II. We find it unnecessary to enter into a lengthy discussion of the appellant’s contention that evidence of estoppel should not have been admitted because estoppel was not specifically pleaded. While the facts going to establish estoppel were not specifically pleaded as estoppels, we think sufficient was alleged to put the appellant upon notice that estoppel would be relied upon. In paragraph 2 of the complaint, it is alleged that the plaintiff has paid the defendant all installments of rent due under the lease, has carried out all covenants on its part to be performed, and, under the lease, has expended several thousand dollars in fitting up the premises for use; and in paragraph 10, the plaintiff al*415leges that he has spent the sum of $4,000 in fitting up the storeroom for use as a ladies’ cloak and suit store and, on account of advertising done by the plaintiff and the knowledge the public has that he is in business in the leased premises, it is impossible for the plaintiff to remove therefrom to another location without losing many thousands of dollars. Early in the course of the trial, in response to an inquiry by the court and by counsel for appellant, counsel for the respondent stated that the respondent claimed an estoppel to deny the lease. When counsel for the appellant objected to the introduction of any evidence of estoppel, on the ground that estoppel was not pleaded, the court said: “I will hear your testimony and consider the weight of the whole proof that is before the court.” To this, counsel for the appellant responded: “Very well, your honor, we desire an exception.”

From that time on, respondent’s evidence was devoted almost entirely to proof of the facts constituting an estoppel and that of the appellant, to facts going to combat an estoppel. The appellant states that no authority has been cited showing that this court has ever gone to the length of holding that nonconformity of proof to pleadings is not fatal where seasonably objected to, either in a case in equity or at law. In the case of Sjong v. Occidental Fish Co., 78 Wash. 4, 138 Pac. 313, decided since the briefs in this case were written, we said:

“In this court the appellant objects to the ruling of the trial court permitting the respondent to introduce evidence, over its objection, as to acts of negligence not specifically set forth in the complaint. But we think the appellant is not now in a position to successfully urge the objection. Had the court sustained the objection, and were the case here on an appeal by the other side, we would say unhesitatingly that no error had been committed. But a different rule obtains when the trial court treats a defective complaint as sufficient and permits each side to fully present his evidence upon the real issue in the case. In such instances, this court is enjoined by statute to hear such causes upon their merits, disregard all technicalities, and to consider all amendments *416which could have been made as made. Rem. & Bal. Code, § 1752 (P. C. 81 § 1255). True, if it appears that the complaining party has been surprised or misled by the want of sufficient allegations in the pleadings, and has thereby been prevented from fully presenting his case to the jury, the error is fatal to the record, but nothing of this sort appears in the present record.”
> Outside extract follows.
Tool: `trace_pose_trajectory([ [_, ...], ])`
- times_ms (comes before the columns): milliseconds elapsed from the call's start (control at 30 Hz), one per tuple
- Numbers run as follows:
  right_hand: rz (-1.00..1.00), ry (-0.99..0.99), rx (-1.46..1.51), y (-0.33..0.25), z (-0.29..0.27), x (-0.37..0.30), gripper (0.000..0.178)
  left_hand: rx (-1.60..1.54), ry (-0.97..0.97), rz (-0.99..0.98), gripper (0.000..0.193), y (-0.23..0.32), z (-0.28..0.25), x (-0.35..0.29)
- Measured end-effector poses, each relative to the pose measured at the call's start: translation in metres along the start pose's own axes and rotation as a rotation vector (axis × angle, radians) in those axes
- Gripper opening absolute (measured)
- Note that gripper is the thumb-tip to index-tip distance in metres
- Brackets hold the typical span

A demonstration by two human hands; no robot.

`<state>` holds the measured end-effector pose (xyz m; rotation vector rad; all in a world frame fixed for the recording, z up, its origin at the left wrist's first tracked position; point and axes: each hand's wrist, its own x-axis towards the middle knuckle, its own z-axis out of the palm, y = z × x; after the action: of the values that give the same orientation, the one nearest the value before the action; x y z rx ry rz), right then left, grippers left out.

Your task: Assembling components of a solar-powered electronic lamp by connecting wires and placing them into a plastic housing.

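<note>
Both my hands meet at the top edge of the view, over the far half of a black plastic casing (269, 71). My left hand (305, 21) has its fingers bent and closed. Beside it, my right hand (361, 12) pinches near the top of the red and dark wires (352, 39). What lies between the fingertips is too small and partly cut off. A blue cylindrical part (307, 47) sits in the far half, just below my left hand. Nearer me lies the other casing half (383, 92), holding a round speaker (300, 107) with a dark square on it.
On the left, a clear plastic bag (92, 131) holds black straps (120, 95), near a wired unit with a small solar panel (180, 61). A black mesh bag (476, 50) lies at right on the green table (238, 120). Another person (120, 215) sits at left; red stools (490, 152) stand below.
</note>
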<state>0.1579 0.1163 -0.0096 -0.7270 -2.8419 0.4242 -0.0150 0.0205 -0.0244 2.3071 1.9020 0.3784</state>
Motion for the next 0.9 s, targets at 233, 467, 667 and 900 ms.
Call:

This language is cited with approval in the case of Carlson v. Druse, 79 Wash. 542, 140 Pac. 570. See, also, Gaskill v. Northern Assurance Co., 73 Wash. 668, 132 Pac. 643. The colloquy between the court and counsel above quoted clearly advised counsel for the appellant that the respondent would rely upon estoppel as establishing a valid lease. No claim was then made of surprise nor any request for a continuance to meet that proof. We can hardly believe that the appellant was prejudiced by the breadth which the court permitted the issues to take in the evidence. Upon the whole record, we are satisfied that substantial justice has been done, and that we would be doing an idle thing to remand this cause in order that the claim of estoppel might be formally pleaded and practically the same evidence produced as that upon which the court has already based his decree.

The judgment is affirmed.

Crow, C. J., Main, Gose, and Chadwick, JJ., concur.